Un examen posterior ha descubierto cargas avíos de Polaredge similares que se utilizan para dirigir los dispositivos ASUS, QNAP y Synology. Todos los artefactos fueron subidos a Virustotal por usuarios ubicados en Taiwán. Las cargas avíos se distribuyen mediante FTP utilizando la dirección IP 119.8.186 (.) 227, que pertenece a Huawei Cloud.
En total, se estima que la botnet ha comprometido 2.017 direcciones IP únicas en todo el mundo, con la mayoría de las infecciones detectadas en los Estados Unidos, Taiwán, Rusia, India, Brasil, Australia y Argentina.
“El propósito de esta botnet aún no se ha determinado”, señalaron los investigadores. “Un objetivo de Polaredge podría ser controlar los dispositivos de borde comprometidos, transformándolos en cajas de relé operativas para editar ataques cibernéticos ofensivos”.
“La Botnet explota múltiples vulnerabilidades en diferentes tipos de equipos, destacando su capacidad para apuntar a diversos sistemas. La complejidad de las cargas avíos subrayan aún más la sofisticación de la operación, lo que sugiere que los operadores calificados lo llevan a punta. Esto indica que Polaredge es una amenaza cibernética aceptablemente coordinada y sustancial”.
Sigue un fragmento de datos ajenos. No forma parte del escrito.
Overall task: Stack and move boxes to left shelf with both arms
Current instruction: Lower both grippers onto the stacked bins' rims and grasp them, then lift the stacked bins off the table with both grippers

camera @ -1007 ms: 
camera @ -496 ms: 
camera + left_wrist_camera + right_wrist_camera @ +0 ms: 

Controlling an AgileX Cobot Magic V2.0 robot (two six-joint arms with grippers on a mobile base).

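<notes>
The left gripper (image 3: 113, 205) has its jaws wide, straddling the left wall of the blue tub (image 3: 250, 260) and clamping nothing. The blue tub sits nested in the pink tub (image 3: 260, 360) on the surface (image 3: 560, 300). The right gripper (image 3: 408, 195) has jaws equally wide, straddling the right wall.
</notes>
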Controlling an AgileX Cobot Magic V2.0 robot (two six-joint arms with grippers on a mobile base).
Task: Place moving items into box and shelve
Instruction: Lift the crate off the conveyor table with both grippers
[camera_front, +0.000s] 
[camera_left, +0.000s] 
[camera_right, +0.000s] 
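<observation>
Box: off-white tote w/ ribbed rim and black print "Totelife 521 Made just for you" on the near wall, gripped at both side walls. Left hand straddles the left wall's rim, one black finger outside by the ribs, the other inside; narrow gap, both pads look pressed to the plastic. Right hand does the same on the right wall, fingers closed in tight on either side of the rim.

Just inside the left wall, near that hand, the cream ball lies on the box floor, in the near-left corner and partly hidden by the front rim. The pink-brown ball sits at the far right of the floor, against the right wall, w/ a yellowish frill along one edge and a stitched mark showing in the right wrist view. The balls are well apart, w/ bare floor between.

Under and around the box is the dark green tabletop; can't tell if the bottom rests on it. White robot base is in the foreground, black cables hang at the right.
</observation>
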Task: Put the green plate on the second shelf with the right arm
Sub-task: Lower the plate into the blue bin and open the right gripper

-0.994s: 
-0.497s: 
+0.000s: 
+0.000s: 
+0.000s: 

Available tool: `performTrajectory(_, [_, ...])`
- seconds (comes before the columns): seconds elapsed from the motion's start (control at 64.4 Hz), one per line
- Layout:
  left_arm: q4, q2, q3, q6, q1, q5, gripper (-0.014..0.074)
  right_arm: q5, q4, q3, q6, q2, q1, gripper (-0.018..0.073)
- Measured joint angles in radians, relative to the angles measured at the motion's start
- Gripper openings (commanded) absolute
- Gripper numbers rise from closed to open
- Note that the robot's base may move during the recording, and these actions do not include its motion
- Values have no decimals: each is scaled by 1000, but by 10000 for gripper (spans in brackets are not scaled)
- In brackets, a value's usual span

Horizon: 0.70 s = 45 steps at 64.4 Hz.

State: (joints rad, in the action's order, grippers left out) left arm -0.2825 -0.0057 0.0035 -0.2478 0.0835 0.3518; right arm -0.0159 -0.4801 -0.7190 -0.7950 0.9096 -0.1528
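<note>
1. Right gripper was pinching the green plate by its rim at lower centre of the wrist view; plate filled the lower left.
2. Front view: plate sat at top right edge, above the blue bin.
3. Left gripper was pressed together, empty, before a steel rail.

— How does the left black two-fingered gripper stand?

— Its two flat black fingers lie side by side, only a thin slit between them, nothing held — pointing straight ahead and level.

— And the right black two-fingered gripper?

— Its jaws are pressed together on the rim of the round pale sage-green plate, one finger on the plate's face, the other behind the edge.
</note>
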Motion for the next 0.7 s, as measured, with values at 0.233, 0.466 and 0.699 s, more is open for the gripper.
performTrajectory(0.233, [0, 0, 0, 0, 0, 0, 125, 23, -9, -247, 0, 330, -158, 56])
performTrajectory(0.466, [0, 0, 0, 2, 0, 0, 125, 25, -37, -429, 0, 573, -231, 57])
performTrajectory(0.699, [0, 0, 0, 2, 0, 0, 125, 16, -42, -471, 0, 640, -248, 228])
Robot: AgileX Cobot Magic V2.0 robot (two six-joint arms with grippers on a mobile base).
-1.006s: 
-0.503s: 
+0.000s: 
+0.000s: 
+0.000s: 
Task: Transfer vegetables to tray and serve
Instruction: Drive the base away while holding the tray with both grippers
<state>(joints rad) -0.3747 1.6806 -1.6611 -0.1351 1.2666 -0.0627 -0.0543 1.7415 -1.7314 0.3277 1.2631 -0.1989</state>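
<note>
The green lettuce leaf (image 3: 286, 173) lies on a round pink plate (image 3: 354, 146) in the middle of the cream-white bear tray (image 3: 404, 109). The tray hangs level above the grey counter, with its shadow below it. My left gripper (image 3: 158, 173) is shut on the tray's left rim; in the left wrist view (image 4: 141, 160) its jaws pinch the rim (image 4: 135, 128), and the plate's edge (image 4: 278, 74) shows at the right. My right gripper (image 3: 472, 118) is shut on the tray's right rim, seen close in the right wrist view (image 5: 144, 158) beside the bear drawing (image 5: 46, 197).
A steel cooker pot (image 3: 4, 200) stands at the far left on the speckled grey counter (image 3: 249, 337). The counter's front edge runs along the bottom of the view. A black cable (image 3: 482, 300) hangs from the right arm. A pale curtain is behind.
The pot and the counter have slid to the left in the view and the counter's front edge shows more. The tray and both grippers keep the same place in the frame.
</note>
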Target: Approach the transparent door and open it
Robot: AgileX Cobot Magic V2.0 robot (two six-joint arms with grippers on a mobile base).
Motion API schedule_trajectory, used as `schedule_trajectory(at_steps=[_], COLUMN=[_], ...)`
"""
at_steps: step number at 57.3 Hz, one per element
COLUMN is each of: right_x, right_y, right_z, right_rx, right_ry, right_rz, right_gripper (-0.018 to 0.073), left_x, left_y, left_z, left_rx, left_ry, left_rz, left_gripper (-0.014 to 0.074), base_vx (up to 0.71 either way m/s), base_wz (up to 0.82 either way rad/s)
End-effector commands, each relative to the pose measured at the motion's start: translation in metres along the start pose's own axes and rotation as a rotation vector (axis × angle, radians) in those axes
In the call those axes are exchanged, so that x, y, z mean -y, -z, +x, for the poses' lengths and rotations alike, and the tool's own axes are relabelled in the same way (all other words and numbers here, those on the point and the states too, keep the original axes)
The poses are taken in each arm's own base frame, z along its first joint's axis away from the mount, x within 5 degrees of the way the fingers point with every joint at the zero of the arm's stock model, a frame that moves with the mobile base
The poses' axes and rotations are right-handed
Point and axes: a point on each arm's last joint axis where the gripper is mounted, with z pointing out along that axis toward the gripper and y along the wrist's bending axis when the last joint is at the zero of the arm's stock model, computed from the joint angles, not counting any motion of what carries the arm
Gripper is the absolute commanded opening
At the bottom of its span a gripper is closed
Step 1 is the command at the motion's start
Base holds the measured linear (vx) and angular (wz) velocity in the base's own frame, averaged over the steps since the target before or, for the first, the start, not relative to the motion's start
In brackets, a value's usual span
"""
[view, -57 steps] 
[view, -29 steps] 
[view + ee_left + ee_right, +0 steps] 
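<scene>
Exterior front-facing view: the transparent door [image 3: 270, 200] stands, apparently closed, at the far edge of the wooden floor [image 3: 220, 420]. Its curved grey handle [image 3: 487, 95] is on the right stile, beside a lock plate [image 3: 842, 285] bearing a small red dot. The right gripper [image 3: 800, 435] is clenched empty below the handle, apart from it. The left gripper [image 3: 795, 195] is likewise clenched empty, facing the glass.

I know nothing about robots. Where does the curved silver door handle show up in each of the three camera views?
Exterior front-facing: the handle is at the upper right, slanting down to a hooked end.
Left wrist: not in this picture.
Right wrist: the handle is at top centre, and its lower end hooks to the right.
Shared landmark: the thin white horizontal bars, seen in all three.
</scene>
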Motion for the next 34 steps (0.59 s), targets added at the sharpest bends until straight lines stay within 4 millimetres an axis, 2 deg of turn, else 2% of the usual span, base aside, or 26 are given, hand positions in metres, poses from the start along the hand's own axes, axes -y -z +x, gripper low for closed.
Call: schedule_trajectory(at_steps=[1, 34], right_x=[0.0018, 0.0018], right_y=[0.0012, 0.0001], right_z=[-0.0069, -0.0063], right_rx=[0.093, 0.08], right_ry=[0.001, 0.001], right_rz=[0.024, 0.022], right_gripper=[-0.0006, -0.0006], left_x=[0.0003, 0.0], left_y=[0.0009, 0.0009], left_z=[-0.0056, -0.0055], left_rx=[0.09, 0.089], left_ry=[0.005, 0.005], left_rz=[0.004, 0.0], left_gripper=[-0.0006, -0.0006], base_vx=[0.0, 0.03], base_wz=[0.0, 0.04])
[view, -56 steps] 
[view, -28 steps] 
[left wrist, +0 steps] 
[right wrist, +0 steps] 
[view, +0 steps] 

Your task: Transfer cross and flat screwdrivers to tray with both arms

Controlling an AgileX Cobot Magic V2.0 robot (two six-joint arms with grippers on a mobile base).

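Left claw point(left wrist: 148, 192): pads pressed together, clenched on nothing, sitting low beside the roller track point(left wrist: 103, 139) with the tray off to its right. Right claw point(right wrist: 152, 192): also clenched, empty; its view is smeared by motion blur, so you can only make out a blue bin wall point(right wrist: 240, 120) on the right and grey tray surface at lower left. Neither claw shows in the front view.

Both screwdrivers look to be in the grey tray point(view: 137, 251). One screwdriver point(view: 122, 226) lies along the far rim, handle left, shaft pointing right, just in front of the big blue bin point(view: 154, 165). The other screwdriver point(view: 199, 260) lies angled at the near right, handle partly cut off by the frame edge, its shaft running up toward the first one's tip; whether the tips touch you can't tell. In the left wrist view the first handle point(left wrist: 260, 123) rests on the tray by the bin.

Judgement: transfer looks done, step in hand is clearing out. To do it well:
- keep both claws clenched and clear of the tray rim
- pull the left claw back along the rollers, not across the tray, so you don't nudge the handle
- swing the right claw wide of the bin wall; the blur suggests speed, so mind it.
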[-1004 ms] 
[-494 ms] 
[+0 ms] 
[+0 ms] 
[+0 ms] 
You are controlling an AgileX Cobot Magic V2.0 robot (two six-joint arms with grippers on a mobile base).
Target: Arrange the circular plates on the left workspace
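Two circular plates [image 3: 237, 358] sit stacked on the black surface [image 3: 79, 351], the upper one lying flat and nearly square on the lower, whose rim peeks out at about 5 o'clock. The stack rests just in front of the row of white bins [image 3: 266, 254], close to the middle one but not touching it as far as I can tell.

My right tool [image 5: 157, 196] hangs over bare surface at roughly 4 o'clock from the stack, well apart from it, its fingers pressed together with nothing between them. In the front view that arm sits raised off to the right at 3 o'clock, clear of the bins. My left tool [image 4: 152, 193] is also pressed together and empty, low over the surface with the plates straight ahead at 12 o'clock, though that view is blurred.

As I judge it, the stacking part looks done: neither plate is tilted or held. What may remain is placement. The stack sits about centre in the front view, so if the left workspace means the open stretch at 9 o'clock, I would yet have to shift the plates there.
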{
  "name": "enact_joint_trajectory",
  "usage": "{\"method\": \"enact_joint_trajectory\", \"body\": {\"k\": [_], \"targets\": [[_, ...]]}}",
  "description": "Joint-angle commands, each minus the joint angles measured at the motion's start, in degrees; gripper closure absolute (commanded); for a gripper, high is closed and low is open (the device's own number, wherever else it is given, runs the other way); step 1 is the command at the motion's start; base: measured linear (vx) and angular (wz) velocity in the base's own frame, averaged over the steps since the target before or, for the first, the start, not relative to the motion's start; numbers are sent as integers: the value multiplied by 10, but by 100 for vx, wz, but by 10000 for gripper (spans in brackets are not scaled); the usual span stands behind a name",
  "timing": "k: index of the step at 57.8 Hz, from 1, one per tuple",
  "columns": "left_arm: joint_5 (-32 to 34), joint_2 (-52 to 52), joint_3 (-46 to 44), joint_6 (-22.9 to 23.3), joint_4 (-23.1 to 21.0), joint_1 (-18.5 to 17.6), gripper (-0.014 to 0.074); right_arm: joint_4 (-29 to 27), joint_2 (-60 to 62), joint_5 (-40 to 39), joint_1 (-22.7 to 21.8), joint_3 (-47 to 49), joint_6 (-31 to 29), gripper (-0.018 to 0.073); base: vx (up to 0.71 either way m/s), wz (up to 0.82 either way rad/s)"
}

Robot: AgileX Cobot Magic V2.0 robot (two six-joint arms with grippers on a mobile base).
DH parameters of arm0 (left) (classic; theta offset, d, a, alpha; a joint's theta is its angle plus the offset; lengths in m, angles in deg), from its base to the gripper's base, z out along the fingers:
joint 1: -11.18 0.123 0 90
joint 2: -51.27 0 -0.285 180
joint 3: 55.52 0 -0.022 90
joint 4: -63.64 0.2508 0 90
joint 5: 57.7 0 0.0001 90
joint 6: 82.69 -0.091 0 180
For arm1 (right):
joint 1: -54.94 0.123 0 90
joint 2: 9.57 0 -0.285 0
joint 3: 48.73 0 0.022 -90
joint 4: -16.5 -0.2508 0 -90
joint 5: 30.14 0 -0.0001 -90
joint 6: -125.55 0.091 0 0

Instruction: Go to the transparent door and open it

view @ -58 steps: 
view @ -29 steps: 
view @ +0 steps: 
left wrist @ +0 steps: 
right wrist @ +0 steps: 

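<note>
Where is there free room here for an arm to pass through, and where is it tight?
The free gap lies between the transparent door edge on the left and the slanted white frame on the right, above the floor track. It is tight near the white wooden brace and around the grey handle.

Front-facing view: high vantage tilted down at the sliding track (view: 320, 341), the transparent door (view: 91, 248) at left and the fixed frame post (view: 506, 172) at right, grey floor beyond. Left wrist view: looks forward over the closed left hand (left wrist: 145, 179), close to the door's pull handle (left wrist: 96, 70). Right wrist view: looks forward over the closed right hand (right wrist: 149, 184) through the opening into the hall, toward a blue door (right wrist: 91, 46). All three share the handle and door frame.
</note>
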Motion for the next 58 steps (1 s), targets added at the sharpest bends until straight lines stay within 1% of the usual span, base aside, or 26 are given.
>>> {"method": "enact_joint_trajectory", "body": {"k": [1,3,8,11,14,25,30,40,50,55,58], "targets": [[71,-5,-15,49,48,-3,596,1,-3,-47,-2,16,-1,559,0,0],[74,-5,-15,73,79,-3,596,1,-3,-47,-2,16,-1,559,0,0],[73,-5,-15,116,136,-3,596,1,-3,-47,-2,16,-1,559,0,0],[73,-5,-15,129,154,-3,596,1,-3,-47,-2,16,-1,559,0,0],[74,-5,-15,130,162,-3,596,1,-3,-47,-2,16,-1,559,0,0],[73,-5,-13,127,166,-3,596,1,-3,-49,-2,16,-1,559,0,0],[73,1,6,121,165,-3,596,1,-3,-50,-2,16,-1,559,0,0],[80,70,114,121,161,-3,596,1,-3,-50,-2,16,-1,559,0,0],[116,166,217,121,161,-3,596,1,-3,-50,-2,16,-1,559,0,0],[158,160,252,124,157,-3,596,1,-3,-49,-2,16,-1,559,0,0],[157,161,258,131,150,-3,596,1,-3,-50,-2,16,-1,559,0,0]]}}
La divulgación se produce cuando SecurityScorecard reveló que se está armando una botnet masiva que comprende más de 130,000 dispositivos infectados para realizar ataques a gran escalera de contraseña contra cuentas de Microsoft 365 (M365) mediante la explotación de firmantes no interactivos con autenticación básica.
Los firmantes no interactivos se usan típicamente para la autenticación de servicio a servicio y protocolos heredados como POP, IMAP y SMTP. No activan la autenticación multifactor (MFA) en muchas configuraciones. La autenticación básica, por otro costado, permite que las credenciales se transmitan en formato de texto sin formato.
La actividad, probablemente el trabajo de un camarilla afiliado a los chinos, conveniente al uso de infraestructura vinculada a CDS Entero Cloud y UCloud HK, emplea credenciales robadas de registros de infostales en una amplia serie de cuentas M365 para obtener paso no calificado y obtener datos sensibles.
“Esta técnica evita las protecciones modernas de inicio de sesión y evade la aplicación de MFA, creando un punto ciego crítico para los equipos de seguridad”, dijo la compañía. “Los atacantes aprovechan las credenciales robadas de los registros de infantes de infantes para atacar sistemáticamente las cuentas a escalera”.
“Estos ataques se registran en registros de inicio de sesión no interactivos, que a menudo son pasados por detención por los equipos de seguridad. Los atacantes explotan esta brecha para realizar intentos de pulverización de contraseñas de detención cuerpo.